▶ _INSTRUCTIONS FOR THE TASK_: Every line of the data below must be given again exactly.

============================================================

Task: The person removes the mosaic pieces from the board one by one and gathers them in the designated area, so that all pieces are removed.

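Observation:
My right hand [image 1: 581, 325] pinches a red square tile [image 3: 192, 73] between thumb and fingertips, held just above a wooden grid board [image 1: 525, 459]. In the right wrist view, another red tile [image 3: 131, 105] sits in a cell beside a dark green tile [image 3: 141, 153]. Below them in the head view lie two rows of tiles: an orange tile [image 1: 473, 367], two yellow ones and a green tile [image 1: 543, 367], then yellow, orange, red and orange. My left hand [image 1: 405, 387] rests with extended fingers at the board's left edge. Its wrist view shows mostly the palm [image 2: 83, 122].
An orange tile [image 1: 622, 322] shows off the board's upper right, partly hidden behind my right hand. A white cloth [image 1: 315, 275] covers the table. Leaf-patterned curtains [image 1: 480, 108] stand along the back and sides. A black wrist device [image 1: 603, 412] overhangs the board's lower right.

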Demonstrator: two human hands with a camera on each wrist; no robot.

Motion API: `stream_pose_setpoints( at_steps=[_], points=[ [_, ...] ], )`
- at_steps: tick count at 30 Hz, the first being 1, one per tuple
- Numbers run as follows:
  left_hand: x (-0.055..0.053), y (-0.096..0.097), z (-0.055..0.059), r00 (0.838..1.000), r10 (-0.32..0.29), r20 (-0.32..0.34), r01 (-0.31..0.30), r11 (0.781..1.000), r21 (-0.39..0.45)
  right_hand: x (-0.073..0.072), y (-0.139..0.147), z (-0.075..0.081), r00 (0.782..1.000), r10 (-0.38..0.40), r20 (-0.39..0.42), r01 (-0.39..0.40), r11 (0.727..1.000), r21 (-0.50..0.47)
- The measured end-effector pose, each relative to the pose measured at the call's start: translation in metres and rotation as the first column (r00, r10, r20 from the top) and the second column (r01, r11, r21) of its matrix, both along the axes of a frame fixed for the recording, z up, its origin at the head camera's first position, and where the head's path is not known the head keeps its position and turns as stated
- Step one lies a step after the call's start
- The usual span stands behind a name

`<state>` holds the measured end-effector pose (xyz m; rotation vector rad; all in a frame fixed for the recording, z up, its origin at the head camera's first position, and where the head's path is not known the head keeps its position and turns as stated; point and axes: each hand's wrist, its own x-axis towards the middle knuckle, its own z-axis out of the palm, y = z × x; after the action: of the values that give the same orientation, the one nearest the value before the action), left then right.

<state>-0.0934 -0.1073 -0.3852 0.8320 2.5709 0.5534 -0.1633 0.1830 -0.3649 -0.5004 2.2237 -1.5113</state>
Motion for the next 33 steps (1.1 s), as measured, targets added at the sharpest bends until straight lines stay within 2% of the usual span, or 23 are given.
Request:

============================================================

▶ _EXERCISE SOLUTION_:
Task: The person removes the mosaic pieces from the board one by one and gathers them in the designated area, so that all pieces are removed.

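Observation:
My right hand [image 1: 581, 325] pinches a red square tile [image 3: 192, 73] between thumb and fingertips, held just above a wooden grid board [image 1: 525, 459]. In the right wrist view, another red tile [image 3: 131, 105] sits in a cell beside a dark green tile [image 3: 141, 153]. Below them in the head view lie two rows of tiles: an orange tile [image 1: 473, 367], two yellow ones and a green tile [image 1: 543, 367], then yellow, orange, red and orange. My left hand [image 1: 405, 387] rests with extended fingers at the board's left edge. Its wrist view shows mostly the palm [image 2: 83, 122].
An orange tile [image 1: 622, 322] shows off the board's upper right, partly hidden behind my right hand. A white cloth [image 1: 315, 275] covers the table. Leaf-patterned curtains [image 1: 480, 108] stand along the back and sides. A black wrist device [image 1: 603, 412] overhangs the board's lower right.
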
Demonstrator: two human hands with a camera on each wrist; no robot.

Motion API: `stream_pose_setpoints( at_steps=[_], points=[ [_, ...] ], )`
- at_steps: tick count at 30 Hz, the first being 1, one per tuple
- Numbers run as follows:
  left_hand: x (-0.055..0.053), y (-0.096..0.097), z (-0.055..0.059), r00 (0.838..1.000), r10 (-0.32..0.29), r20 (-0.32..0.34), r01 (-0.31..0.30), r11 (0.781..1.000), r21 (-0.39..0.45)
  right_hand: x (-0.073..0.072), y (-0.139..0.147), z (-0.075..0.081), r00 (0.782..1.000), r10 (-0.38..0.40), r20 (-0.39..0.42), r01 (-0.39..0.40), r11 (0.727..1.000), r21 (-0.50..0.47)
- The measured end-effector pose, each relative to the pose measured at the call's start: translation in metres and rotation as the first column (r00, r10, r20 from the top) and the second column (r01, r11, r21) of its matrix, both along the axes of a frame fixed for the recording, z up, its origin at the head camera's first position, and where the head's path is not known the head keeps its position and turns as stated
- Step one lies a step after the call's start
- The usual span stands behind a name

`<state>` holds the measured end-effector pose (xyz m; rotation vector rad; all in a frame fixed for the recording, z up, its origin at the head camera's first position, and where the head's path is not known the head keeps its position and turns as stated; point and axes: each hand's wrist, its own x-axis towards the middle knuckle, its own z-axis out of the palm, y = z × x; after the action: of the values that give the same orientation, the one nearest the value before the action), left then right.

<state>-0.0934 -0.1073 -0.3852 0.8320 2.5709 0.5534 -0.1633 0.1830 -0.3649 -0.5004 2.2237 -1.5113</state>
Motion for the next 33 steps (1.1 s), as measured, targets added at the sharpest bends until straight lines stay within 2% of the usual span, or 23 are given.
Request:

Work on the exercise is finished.